> GIVEN MATERIAL
-------------------------

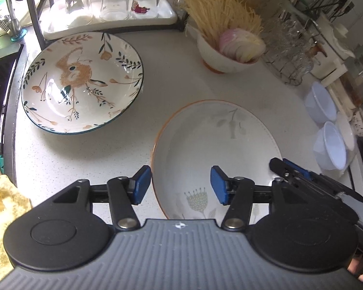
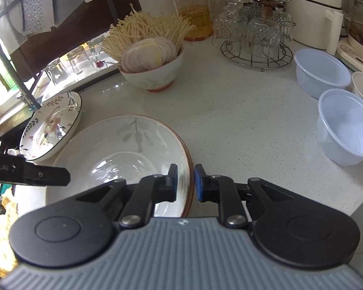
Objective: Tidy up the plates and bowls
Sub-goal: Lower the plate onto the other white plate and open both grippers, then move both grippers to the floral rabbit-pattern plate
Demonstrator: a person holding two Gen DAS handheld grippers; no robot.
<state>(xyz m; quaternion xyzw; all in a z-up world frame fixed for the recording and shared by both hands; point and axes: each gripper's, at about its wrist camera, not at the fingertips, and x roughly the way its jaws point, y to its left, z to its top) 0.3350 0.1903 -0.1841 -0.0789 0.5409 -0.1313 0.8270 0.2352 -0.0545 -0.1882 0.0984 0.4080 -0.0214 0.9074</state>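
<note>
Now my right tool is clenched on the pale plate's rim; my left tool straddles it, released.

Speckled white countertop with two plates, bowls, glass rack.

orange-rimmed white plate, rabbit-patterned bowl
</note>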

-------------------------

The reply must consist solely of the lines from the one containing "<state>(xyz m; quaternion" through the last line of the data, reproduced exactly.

> COMPLETED TASK
<state>(xyz m; quaternion xyzw; all in a z-up world frame fixed for the recording and shared by both hands; point and axes: each gripper's, at about its wrist camera, not at the fingertips, and x roughly the way its jaws point, y to its left, z to its top) 0.3350 0.1903 -0.1841 -0.0789 0.5409 -0.1313 0.8270 0.2352 -0.0545 -0.1882 0.0984 0.4080 -0.0214 0.9074</state>
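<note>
Now my right tool is clenched on the pale plate's rim; my left tool straddles it, released.

Speckled white countertop with two plates, bowls, glass rack.

orange-rimmed white plate, rabbit-patterned bowl
</note>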

This exercise requires nothing more.